Aim of the task:
In your copy, each line below is repeated exactly and no image appears.
━━━ Information supplied ━━━
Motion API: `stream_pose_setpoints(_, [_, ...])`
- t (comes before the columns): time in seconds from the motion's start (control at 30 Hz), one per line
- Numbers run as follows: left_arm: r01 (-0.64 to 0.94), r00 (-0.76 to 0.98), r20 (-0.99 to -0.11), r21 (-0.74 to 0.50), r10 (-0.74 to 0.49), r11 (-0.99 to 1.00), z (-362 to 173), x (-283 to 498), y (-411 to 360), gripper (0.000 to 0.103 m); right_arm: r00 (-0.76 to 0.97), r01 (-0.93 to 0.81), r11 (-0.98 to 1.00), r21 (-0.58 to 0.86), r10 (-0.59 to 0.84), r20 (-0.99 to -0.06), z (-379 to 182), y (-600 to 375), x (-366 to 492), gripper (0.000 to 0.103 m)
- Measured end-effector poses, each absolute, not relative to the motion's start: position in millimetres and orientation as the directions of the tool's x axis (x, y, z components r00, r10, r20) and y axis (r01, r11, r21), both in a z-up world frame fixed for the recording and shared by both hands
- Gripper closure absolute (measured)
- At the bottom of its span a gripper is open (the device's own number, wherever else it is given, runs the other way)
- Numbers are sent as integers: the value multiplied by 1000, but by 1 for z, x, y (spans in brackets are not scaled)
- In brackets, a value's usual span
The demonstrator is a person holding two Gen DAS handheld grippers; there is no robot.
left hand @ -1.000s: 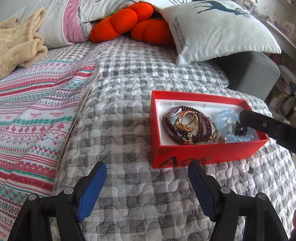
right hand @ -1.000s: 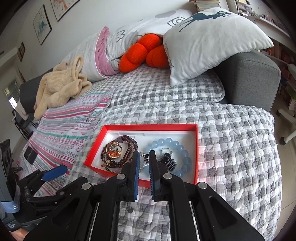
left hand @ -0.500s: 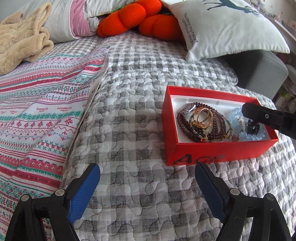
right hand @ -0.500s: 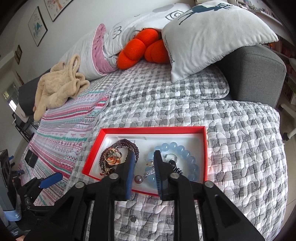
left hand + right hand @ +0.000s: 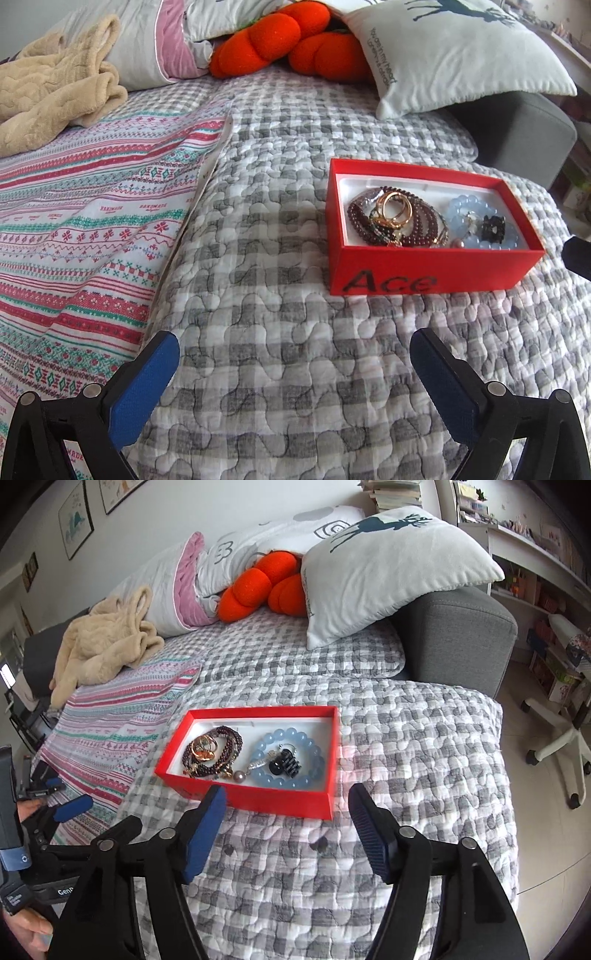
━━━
Written response:
Motion API: `stream_pose_setpoints(_, [_, ...])`
- t (comes before the columns): time in seconds from the motion's start (control at 30 Hz), one per line
- Numbers run as follows: left_arm: r01 (-0.64 to 0.94), r00 (-0.76 to 0.98), r20 (-0.99 to -0.11), r21 (-0.74 to 0.50), r10 (-0.74 to 0.49), r11 (-0.99 to 1.00), z (-362 to 173), x (-283 to 498), y (-411 to 360), gripper (0.000 to 0.103 m); right_arm: r00 (-0.76 to 0.97), r01 (-0.93 to 0.81), r11 (-0.98 to 1.00), r21 (-0.58 to 0.86), r10 (-0.59 to 0.84), r20 (-0.99 to -0.06), z (-379 to 182), y (-600 to 375), x (-366 to 492), gripper (0.000 to 0.103 m)
- Measured end-effector poses, each absolute, not relative to the motion's start: position in millimetres and orientation as the directions of the tool's x axis (x, y, z components r00, r10, r20) and y axis (r01, r11, r21), both in a z-up world frame fixed for the recording and shared by both hands
- Gripper closure absolute (measured)
- At the bottom of its span a gripper is open (the device's own number, wherever else it is given, runs the other way)
- Numbers are sent as integers: the value multiplied by 1000, but by 1 for z, x, y (spans in brackets are not scaled)
- In brackets, a value's usual span
The demonstrator is a person holding two Gen DAS handheld grippers; there is no robot.
left hand @ -1.000s: 
right hand @ -1.000s: 
left hand @ -0.500s: 
right hand @ -0.500s: 
left hand + right hand @ +0.000s: 

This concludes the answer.